▼
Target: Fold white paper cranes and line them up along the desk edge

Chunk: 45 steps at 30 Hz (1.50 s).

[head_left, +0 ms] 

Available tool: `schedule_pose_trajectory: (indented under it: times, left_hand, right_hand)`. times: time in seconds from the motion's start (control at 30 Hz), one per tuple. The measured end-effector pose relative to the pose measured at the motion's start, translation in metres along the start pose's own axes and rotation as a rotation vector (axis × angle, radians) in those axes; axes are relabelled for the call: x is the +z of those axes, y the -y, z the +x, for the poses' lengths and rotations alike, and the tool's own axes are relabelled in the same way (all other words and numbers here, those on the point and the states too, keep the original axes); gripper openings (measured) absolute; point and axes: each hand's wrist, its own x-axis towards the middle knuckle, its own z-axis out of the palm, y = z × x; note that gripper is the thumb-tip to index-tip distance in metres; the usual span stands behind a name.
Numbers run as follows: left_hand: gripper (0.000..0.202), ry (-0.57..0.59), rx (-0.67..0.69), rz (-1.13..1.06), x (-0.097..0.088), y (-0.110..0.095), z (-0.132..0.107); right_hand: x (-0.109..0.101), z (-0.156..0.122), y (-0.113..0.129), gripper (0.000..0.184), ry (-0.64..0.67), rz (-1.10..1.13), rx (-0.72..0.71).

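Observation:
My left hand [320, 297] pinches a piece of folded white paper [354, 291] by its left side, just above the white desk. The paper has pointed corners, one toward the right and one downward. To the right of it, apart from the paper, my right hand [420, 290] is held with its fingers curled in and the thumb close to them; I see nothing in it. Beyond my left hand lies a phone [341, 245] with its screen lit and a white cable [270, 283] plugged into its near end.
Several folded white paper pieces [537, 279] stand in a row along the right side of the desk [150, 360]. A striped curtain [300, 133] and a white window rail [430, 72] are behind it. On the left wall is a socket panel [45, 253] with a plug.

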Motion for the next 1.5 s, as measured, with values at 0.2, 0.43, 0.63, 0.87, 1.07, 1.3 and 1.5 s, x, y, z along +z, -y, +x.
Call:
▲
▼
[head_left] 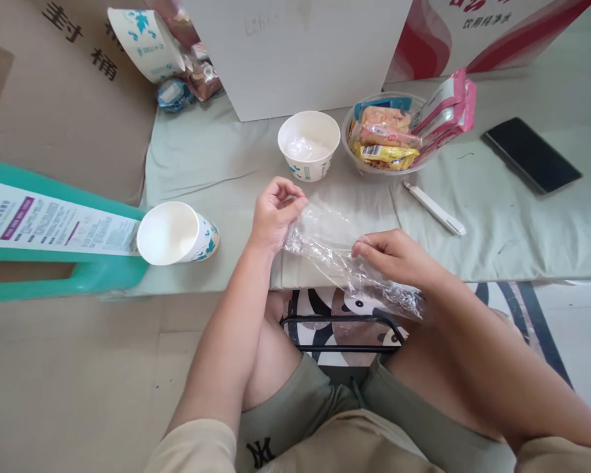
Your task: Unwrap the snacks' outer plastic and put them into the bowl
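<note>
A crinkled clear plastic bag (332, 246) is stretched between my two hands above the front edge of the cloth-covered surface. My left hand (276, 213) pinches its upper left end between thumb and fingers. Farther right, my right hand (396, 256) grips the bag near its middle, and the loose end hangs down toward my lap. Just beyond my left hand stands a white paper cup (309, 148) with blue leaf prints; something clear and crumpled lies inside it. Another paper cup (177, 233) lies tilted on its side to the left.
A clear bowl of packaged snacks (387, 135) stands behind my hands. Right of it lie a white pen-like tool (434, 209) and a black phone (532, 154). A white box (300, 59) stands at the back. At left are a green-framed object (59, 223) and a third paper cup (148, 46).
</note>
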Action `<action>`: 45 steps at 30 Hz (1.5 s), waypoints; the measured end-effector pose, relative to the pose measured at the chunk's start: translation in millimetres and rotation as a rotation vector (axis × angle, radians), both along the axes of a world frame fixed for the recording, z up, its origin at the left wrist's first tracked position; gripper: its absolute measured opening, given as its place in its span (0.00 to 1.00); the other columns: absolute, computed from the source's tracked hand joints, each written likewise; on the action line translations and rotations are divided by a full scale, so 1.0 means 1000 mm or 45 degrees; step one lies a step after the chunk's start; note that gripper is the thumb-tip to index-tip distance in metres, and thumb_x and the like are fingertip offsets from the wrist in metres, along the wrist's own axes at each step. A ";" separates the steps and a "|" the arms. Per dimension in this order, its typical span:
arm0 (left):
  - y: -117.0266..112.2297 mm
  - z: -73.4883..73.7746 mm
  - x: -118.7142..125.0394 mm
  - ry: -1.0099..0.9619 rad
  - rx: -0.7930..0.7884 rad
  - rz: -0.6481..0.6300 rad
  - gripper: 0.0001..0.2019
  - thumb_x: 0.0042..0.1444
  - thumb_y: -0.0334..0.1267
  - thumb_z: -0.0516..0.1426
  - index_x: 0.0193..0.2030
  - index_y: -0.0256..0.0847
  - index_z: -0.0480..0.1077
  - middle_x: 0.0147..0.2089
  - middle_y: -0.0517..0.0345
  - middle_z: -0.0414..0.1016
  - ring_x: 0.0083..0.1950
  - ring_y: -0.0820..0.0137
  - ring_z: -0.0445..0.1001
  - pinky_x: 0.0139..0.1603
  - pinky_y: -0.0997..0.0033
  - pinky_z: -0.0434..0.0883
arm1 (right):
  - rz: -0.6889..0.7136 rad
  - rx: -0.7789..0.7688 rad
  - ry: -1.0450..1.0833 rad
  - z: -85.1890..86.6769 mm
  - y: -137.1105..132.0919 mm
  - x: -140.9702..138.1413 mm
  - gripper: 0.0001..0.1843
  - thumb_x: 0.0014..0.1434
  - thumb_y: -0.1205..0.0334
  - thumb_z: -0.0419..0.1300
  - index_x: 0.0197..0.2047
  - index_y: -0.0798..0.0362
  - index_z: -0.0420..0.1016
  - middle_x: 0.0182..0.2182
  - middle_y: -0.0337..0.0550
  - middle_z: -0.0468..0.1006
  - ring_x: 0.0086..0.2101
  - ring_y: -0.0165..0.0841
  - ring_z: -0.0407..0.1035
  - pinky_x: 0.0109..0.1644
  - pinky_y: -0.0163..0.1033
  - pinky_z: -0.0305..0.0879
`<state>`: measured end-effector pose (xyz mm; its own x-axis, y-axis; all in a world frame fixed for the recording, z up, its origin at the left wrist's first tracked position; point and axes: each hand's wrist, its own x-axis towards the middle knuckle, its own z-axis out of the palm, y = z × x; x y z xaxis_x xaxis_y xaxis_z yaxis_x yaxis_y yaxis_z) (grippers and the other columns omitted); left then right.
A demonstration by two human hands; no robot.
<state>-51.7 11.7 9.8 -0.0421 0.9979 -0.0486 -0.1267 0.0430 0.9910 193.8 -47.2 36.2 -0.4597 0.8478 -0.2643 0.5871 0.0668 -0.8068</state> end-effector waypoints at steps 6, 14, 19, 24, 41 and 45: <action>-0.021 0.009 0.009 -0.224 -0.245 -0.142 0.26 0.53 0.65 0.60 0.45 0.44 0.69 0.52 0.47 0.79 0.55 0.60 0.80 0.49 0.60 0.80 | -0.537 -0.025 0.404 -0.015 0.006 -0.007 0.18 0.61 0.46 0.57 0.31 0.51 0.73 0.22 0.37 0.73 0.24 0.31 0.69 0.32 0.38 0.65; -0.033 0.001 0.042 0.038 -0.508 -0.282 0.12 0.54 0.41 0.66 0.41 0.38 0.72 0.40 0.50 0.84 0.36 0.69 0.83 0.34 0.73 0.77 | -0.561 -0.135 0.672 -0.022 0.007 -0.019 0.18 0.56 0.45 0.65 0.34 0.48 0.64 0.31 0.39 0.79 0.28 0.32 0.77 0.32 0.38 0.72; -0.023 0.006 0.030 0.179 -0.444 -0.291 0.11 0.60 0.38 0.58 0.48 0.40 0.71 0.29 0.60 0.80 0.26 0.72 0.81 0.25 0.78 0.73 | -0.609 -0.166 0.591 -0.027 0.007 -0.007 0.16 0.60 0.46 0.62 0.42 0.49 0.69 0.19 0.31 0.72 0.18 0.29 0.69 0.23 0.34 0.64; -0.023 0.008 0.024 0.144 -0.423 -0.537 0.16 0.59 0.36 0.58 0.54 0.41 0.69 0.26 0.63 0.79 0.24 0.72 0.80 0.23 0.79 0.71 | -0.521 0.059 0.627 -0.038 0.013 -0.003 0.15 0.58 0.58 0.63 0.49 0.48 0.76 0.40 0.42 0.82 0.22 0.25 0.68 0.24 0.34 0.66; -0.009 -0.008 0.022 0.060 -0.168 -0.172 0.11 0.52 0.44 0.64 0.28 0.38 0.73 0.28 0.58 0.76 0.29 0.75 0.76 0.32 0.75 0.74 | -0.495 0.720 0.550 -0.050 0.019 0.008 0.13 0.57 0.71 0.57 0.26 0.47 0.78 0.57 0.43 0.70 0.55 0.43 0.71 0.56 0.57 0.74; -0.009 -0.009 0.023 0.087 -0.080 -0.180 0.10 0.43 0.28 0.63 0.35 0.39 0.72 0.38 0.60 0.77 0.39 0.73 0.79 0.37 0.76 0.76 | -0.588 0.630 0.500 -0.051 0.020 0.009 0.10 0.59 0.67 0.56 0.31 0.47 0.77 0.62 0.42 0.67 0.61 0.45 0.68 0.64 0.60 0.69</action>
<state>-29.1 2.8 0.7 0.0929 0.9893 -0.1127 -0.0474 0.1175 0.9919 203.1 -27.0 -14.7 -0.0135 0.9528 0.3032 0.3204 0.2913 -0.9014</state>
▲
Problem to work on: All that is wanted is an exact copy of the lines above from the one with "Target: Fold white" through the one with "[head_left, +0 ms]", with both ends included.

Result of this exercise:
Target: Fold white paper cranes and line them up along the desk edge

Chunk: 45 steps at 30 Hz (1.50 s).

[head_left, +0 ms] 

The given answer completes the exercise.